Material for this exercise Start Marker

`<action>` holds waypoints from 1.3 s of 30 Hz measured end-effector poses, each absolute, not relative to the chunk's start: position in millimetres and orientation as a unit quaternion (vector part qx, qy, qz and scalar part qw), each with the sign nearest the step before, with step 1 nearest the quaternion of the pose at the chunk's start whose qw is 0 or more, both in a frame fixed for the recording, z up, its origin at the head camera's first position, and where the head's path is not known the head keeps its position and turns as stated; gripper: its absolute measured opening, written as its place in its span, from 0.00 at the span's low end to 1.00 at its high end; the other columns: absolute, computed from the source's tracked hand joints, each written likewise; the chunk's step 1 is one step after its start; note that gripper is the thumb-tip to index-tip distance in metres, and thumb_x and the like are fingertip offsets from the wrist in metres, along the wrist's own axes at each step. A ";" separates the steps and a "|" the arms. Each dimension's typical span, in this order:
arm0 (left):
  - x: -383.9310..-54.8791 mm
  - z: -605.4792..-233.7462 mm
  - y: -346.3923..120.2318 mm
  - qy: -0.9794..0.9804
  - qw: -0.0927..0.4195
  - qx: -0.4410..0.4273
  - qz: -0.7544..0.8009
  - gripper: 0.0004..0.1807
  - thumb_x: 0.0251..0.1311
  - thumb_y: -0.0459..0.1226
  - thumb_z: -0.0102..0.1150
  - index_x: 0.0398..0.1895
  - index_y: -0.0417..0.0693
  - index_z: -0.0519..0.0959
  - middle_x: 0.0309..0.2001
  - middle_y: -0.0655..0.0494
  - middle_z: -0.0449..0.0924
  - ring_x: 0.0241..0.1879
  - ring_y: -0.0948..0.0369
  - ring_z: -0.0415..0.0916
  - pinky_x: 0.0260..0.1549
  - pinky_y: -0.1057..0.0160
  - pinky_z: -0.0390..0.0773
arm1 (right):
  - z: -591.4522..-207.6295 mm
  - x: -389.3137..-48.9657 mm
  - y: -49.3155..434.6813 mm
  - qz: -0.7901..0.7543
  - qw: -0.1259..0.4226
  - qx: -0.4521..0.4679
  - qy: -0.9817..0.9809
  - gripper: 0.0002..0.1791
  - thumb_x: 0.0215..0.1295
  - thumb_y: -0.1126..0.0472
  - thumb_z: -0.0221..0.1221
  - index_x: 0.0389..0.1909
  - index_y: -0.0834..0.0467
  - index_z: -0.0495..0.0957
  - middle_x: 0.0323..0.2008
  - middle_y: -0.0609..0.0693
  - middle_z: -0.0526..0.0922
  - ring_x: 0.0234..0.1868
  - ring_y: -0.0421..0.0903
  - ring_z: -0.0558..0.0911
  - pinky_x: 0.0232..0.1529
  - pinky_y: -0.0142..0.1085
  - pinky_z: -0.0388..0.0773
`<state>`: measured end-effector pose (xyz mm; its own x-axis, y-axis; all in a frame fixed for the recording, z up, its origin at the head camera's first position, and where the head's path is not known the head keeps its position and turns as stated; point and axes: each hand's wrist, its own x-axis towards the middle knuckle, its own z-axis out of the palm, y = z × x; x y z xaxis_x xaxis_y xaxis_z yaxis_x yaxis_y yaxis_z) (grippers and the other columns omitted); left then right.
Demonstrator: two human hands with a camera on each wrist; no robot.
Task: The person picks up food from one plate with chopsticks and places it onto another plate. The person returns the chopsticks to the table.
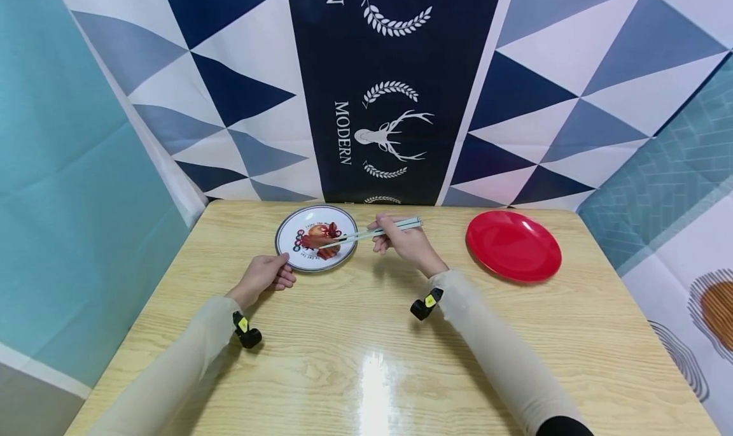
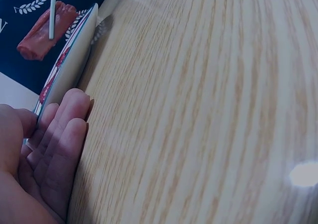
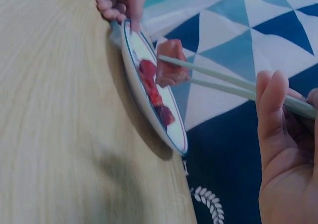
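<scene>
A white plate (image 1: 294, 225) with a dark rim and printed decoration lies near the table's back edge. My left hand (image 1: 265, 275) pinches its near-left rim, thumb on top and fingers below. My right hand (image 1: 408, 244) holds a pair of pale green chopsticks (image 1: 372, 233) that reach leftward over the plate. Between their tips is a reddish-brown piece of meat (image 3: 171, 62), raised above the plate in both wrist views. Other red pieces (image 3: 150, 82) appear on the plate's surface; whether they are food or print is hard to tell.
A red oval plate (image 1: 513, 245) lies on the wooden table (image 1: 343, 334), to the right of my right hand. Behind the table hangs a patterned cloth (image 1: 246, 105), with a teal sheet (image 1: 80, 168) on the left.
</scene>
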<state>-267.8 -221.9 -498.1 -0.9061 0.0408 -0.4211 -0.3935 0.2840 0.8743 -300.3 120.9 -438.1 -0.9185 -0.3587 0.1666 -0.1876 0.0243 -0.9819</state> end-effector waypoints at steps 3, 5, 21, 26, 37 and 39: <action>-267.9 -498.8 -222.5 0.781 0.183 -0.114 0.586 0.26 0.80 0.51 0.46 0.43 0.35 0.81 0.29 0.55 0.87 0.25 0.66 0.84 0.29 0.69 0.86 | -438.2 -297.4 113.3 -0.673 0.063 -0.188 0.713 0.28 0.83 0.52 0.50 0.50 0.77 0.80 0.25 0.53 0.86 0.23 0.41 0.84 0.26 0.33 0.86; -267.9 -498.6 -222.3 0.783 0.182 -0.114 0.584 0.26 0.80 0.51 0.46 0.44 0.35 0.81 0.29 0.55 0.87 0.25 0.66 0.84 0.29 0.69 0.86 | -438.6 -295.5 108.8 -0.674 0.063 -0.187 0.712 0.28 0.82 0.51 0.50 0.50 0.76 0.81 0.25 0.53 0.86 0.23 0.41 0.84 0.26 0.33 0.86; -266.8 -496.9 -220.0 0.782 0.179 -0.119 0.585 0.26 0.80 0.51 0.46 0.42 0.35 0.80 0.28 0.56 0.86 0.24 0.67 0.83 0.28 0.70 0.86 | -449.4 -287.8 86.1 -0.674 0.060 -0.176 0.715 0.25 0.82 0.53 0.50 0.49 0.72 0.83 0.32 0.74 0.84 0.23 0.42 0.84 0.31 0.44 0.88; -264.6 -499.2 -219.3 0.780 0.181 -0.121 0.587 0.27 0.80 0.52 0.46 0.42 0.35 0.80 0.27 0.56 0.86 0.24 0.66 0.83 0.28 0.69 0.86 | -450.6 -284.8 83.0 -0.655 0.061 -0.182 0.731 0.24 0.82 0.52 0.50 0.47 0.69 0.84 0.33 0.75 0.84 0.24 0.43 0.84 0.30 0.40 0.88; -263.8 -500.1 -220.0 0.784 0.178 -0.116 0.584 0.29 0.79 0.54 0.47 0.43 0.35 0.80 0.28 0.56 0.86 0.25 0.67 0.84 0.28 0.69 0.86 | -451.8 -280.9 75.4 -0.649 0.044 -0.195 0.734 0.25 0.82 0.50 0.51 0.49 0.71 0.84 0.30 0.71 0.85 0.25 0.50 0.84 0.32 0.48 0.88; -264.1 -499.7 -219.6 0.784 0.178 -0.115 0.584 0.29 0.79 0.54 0.47 0.43 0.35 0.80 0.28 0.56 0.86 0.25 0.67 0.84 0.28 0.69 0.86 | -451.9 -279.8 74.4 -0.651 0.038 -0.196 0.732 0.25 0.82 0.51 0.51 0.48 0.71 0.83 0.30 0.70 0.85 0.24 0.44 0.83 0.33 0.52 0.87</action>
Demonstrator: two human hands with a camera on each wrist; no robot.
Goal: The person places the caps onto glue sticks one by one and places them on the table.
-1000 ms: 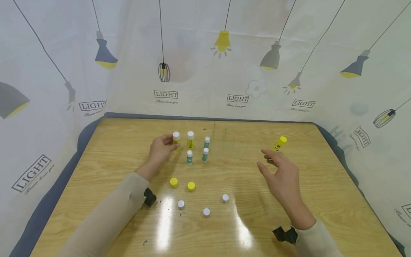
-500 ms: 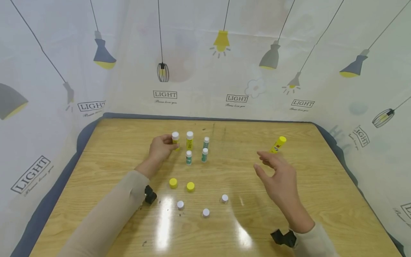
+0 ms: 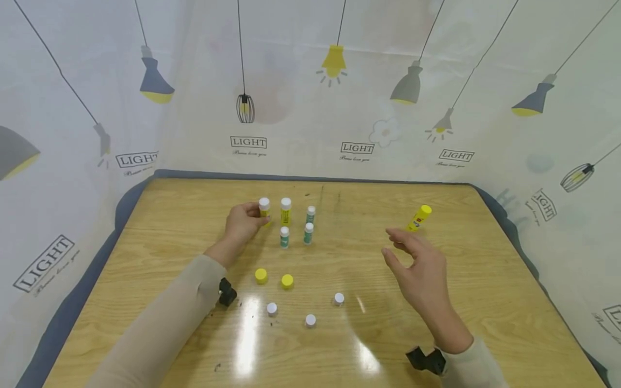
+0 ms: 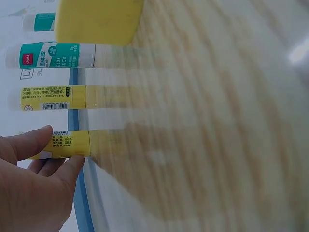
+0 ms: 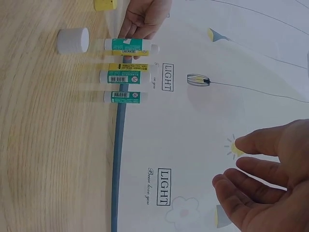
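Left hand point(image 3: 242, 222) pinches the leftmost glue stick point(image 3: 264, 210), upright, at its two o'clock. Right hand point(image 3: 423, 272), fingers loosely bent, holds nothing; the lone yellow glue stick point(image 3: 420, 217), nearest it, sits at twelve o'clock, long axis towards one (flat or standing: cannot tell).

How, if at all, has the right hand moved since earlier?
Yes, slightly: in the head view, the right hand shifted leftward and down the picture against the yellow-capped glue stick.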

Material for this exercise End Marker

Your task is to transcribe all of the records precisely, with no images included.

#### Your solution
`<action>` holds waypoints from 1.3 s of 30 Hz measured end-effector poses, each absolute, not relative to the chunk's start: position in millimetres and orientation as a unit quaternion (vector part qx, qy, qz and scalar part qw), each with the sign nearest the step before, with step 1 nearest the quaternion of the pose at the chunk's start whose qw is 0 or more, both in a frame fixed for the recording, z up, its origin at the head camera's first position, and where the head's path is not known the head keeps its position and turns as stated; gripper: its absolute measured opening, written as its place in its span, from 0.00 at the span's low end to 1.00 at its high end; the other columns: absolute, computed from the source's tracked hand joints, each written likewise; the chunk's step 1 is one step after its start; note that gripper is the thumb-tip to index-tip distance in metres, and thumb_x and the like are fingertip offsets from the wrist in metres, along the wrist's own axes at each step. A ";" separates the steps and a "|" the arms. Each dimension's typical span, in this order:
arm0 (left):
  - x: -383.9310..-54.8791 mm
  - z: -605.4792..-233.7462 mm
  - y: -346.3923..120.2318 mm
  - qy: -0.9794..0.9804
  - qw: -0.0927..0.4195
  - qx: -0.4410..0.4273
  - qz: -0.7544..0.8009
  - gripper: 0.0004..0.1807
  - thumb_x: 0.0251..0.1311
  - thumb_y: -0.0459..0.1226
  - thumb_z: -0.0102..0.1150
  - index_x: 0.0398..0.1895
  - index_y: -0.0417..0.0693
  - index_z: -0.0519..0.0959
  - middle_x: 0.0309..0.2001
  - middle_y: -0.0655..0.0494
  - middle_z: -0.0449..0.0924
  - ring_x: 0.0241..0.1879
  - ring_y: -0.0948..0.0369
  - ring_z: -0.0415..0.0916
  - pinky_x: 0.0260..0.1549
  - pinky_y: -0.1057..0.0160
  - pinky_z: -0.0390..0.0773
arm1 (right):
  - z: -591.4522..-207.6295 mm
  - x: -389.3137..-48.9657 mm
  - y: -49.3155..434.6813 mm
  - qz: -0.7901..0.7543
  - qw: -0.1259..0.4226
  - qx: -0.4521..0.4679
  - qy: -0.9817..0.9809
  - gripper: 0.0002..0.1791
  - thumb_x: 0.0215..0.1295
  - thumb_y: -0.1126..0.0472
  - thumb_z: -0.0221..0.1221
  - index_x: 0.0389..0.1909
  - index_y: -0.0834..0.0467
  - index_z: -0.0495..0.0957
  - middle_x: 0.0323..0.2008
  - middle_y: -0.0609..0.0693
  - middle_z: -0.0526..0.0922
  - ring_x: 0.0234..0.1868
  - ring_y: -0.0421..0.0903
  - ring_z: -0.0558..0.0911
  - pinky_x: 0.0232..0.1529
  - pinky_y: -0.0142..0.1085
  - pinky_z: -0.0388..0.0773
`<state>`: measured end-effector pose (xyz mm; its own x-axis, y-axis; all in a frame fixed for the recording, z up, its origin at the head camera's first position, and where the head's path is not known the head keeps its position and turns as stated; point and axes: each hand's wrist, its own x-axis towards the middle knuckle, its own z-axis out of the palm, y = z × x; x y z xaxis_x xaxis_y xaxis_z yaxis_x yaxis_y yaxis_z) (grippers and the other columns omitted); left then right.
Demonstrator: two human hands with a camera on each wrist; no robot.
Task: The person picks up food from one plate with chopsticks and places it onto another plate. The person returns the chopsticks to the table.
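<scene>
A white plate (image 1: 294, 225) with a dark rim and printed decoration lies near the table's back edge. My left hand (image 1: 265, 275) pinches its near-left rim, thumb on top and fingers below. My right hand (image 1: 408, 244) holds a pair of pale green chopsticks (image 1: 372, 233) that reach leftward over the plate. Between their tips is a reddish-brown piece of meat (image 3: 171, 62), raised above the plate in both wrist views. Other red pieces (image 3: 150, 82) appear on the plate's surface; whether they are food or print is hard to tell.
A red oval plate (image 1: 513, 245) lies on the wooden table (image 1: 343, 334), to the right of my right hand. Behind the table hangs a patterned cloth (image 1: 246, 105), with a teal sheet (image 1: 80, 168) on the left.
</scene>
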<state>-267.8 -221.9 -498.1 -0.9061 0.0408 -0.4211 -0.3935 0.2840 0.8743 -300.3 120.9 -438.1 -0.9185 -0.3587 0.1666 -0.1876 0.0243 -0.9819</state> end-effector waypoints at steps 3, 5, 21, 26, 37 and 39: <action>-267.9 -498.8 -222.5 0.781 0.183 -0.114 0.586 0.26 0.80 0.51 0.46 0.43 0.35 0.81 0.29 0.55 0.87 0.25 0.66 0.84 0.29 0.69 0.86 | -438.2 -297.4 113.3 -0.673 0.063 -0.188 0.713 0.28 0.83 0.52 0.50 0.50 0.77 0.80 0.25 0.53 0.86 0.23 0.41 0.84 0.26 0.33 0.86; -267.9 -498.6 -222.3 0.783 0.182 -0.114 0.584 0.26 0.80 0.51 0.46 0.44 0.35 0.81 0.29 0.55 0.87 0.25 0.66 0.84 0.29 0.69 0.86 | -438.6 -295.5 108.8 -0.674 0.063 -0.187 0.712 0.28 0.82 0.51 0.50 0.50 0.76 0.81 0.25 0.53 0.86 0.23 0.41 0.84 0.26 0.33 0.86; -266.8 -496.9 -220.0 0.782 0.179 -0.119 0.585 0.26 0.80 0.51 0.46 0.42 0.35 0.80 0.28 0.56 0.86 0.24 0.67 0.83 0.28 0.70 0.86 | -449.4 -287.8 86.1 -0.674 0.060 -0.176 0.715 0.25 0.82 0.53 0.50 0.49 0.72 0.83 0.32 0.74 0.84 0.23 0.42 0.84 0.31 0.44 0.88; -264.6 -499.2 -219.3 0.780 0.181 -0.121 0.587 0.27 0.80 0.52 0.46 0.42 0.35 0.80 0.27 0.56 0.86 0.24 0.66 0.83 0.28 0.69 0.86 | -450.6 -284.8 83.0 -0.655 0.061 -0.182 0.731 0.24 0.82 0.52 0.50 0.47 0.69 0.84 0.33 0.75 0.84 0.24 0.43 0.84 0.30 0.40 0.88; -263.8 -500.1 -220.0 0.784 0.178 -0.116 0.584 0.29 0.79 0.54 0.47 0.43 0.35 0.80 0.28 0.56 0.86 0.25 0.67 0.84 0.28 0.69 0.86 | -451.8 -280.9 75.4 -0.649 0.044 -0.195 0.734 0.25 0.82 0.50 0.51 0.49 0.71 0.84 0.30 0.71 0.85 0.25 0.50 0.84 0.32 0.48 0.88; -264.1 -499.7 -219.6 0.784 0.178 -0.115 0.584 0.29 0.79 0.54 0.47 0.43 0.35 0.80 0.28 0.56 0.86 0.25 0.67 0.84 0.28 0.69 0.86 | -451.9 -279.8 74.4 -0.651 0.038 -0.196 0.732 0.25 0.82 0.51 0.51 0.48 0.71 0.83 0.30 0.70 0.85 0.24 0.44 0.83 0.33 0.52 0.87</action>
Demonstrator: two human hands with a camera on each wrist; no robot.
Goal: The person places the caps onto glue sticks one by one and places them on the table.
-1000 ms: 
-500 ms: 
+0 ms: 
+0 ms: 
+0 ms: 
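Left hand point(image 3: 242, 222) pinches the leftmost glue stick point(image 3: 264, 210), upright, at its two o'clock. Right hand point(image 3: 423, 272), fingers loosely bent, holds nothing; the lone yellow glue stick point(image 3: 420, 217), nearest it, sits at twelve o'clock, long axis towards one (flat or standing: cannot tell).

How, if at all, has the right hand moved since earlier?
Yes, slightly: in the head view, the right hand shifted leftward and down the picture against the yellow-capped glue stick.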

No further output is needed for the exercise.